SPL Programming - 8.3 [Data table] Generation of table sequence

 

In order to further learn the operations of record sequence, we need a table sequence with a little more records, such as the table sequence with four fields we used earlier: name, sex, weight, height. It is much more convenient to generate hundreds of records and do experiments again.

Obviously, it is too troublesome to manually fill in the field values of many records. We use a program to generate them. The specific values of the fields do not affect learning. They can be generated randomly.

We can already do this with the code technology we have learned now.

A B C
1 =create(name,sex,weight,height)
2 for 100 =string(A2) =if(rand()<0.5,“Male”,“Female”)
3 =50+rand(50) =1.5+rand(40)/100
4 >A1.insert(0,B2,C2,B3,C3)
5 =A1.len()

The meaningful name is troublesome, so we use the number string instead. C2, B3, C3 are easy to understand, and then in B4, insert the generated fields into the empty table sequence created in A1. After the code is executed, we can get a table sequence with 100 records.

There’s nothing wrong with this code, but it’s still a little troublesome. We’ve learned loop functions, and it’s easy to think that there should be a loop function to solve this task. However, the loop function 100.(x) used to generate a new sequence can only return a sequence, which is not what we need.

SPL provides a loop function to return a new table sequence. The above code can be simplified into one statement:

A
1 =100.new(string(~):name,if(rand()<0.5,“Male”,“Female”):sex,50+rand(50):weight,1.5+rand(40)/100:height)

It’s a little long, so it’s written in two lines. The statements related to structured data are often very long. This is also the advantage of using a cell to write code. It won’t let too long code in a cell to write out of the cell and affect the code reading on the right and below.

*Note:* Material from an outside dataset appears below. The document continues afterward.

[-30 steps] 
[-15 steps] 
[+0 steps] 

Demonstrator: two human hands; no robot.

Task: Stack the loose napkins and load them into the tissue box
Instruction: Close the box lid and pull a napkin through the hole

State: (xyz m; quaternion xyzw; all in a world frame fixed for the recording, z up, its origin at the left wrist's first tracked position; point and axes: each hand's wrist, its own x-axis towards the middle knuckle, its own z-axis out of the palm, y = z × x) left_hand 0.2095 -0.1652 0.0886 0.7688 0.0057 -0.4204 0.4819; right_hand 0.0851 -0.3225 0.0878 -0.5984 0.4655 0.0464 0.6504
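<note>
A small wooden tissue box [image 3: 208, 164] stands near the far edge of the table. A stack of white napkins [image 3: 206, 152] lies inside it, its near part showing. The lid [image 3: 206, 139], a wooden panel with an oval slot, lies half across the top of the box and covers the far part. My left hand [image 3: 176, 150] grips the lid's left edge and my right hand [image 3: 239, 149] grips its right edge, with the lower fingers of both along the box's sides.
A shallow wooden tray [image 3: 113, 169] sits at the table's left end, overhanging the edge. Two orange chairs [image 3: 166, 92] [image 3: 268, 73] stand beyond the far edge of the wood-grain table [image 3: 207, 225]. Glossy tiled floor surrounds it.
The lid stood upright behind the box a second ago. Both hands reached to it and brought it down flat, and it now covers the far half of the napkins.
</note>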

Similar to A.(x) returning a sequence with the same length as A, A.new(…) will return a table sequence with the same number of records as A.len(). It also generates a record for each member of A, and these records will form a table sequence and return.

The new() function is a little different in the way the parameters are written.

It is obvious that each field is separated by a comma. The calculation formula of the field value is before the colon and the field name is after the colon. Is this colon a special provision of the new() function?

Yes, and no.

After we are dealing with structured data, we often face more complex function parameters. For example, to execute the new()function correctly, we need to know the value calculation formula and field name of each field in the table sequence to be generated, and the field value calculation formula and field name are a pair and cannot be misplaced. With the current new() function, the field value formula and field name are always a group of two. If we still use the comma separated writing method, we can still use the position of the parameter to determine the corresponding relationship, but it already looks dizzy. If the number of parameters in each group is uncertain, there is no way to correspond at all. In fact, the new() function does allow that field names are omitted. In many cases, it can automatically identify a reasonable field name. If the field names are to be written every time, it will be very troublesome.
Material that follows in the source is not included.